Furthermore, employees infected with Covid-19, including those who are suspected of having it, will not be allowed to work. Vulnerable groups such as the sick, seniors, pregnant women and those with weak immune systems or underlying medical conditions will not be permitted to return to work.

“Even with the partial resumption of POGO operations, we will put premium on the safety of their employees, and the gaming industry as a whole,” PAGCOR chairman and chief executive Andrea Domingo said.

“While we recognise their huge contributions to nation-building, and their great viability as a funding source in these difficult times, we still have to practice extra precaution in striking a balance between health and economic benefits.”

Domingo said that funding from the online gaming sector would provide additional funds to help the Philippines tackle the crisis, noting that they provide 2% of gross gaming revenue as regulatory fees.

With efforts to stamp out tax evasion, this contribution has steadily increased in recent years, rising from PHP73.7m in 2016 to €5.73bn (£90.4m/€103.1m/$113.3m) in 2019. In Q1 2020 alone, PAGCOR noted, POGOs had already contributed PHP1.80bn in regulatory fees alone.

These remittances form part of PAGCOR’s contributions to the National Treasury and other beneficiaries, including the Universal Healthcare Law, which relies on gaming for funding.

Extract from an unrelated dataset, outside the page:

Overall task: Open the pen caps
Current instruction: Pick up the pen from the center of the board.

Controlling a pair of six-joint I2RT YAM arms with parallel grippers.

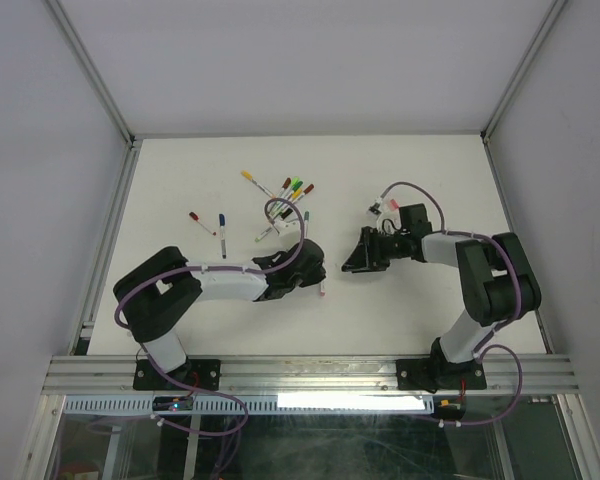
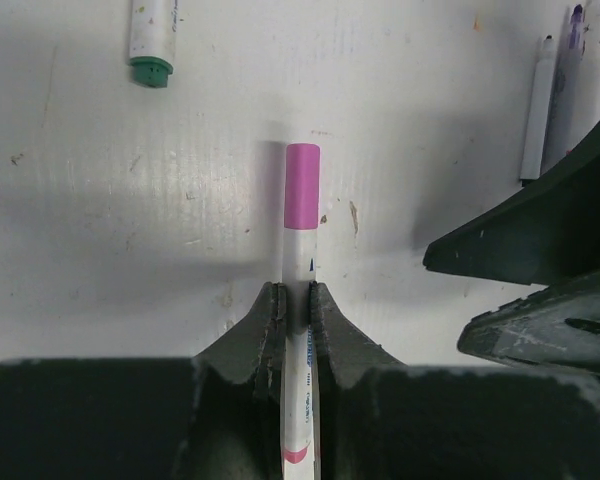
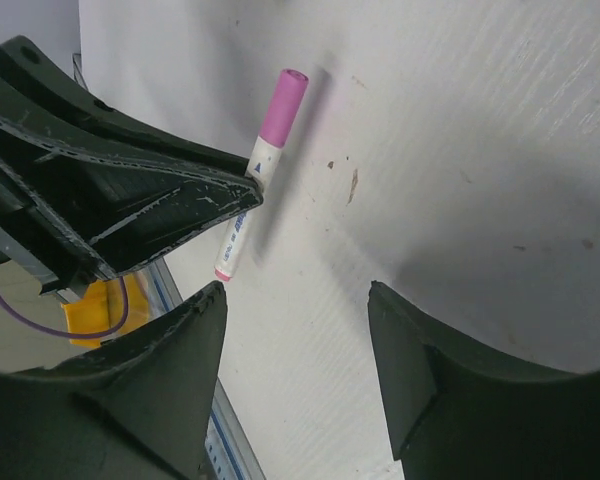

Furthermore, by allowing POGOs to return to work, as many as 31,556 jobs in the country would be supported, while the resumption would also aid the real estate industry, a sector that has earned PHP25bn from operators’ leaseholds and rent payments alone.

However, the country’s law enforcement agencies would continue to monitor POGOs for any compliance breaches, with monitoring carried out by PAGCOR’s Compliance Monitoring and Enforcement Department, supported by other government agencies.

Earlier this week PAGCOR revealed that gambling revenue had fallen 5.7% year-on-year to PHP17.22bn in the three months to 31 March. With a decline in outgoings slower than that of revenue, total profit for the quarter dropped 49.9% to PHP777.4m.

The land-based industry that PAGCOR oversees has been shut down since 15 March as a result of the crisis, with the lockdown recently extended to 15 May.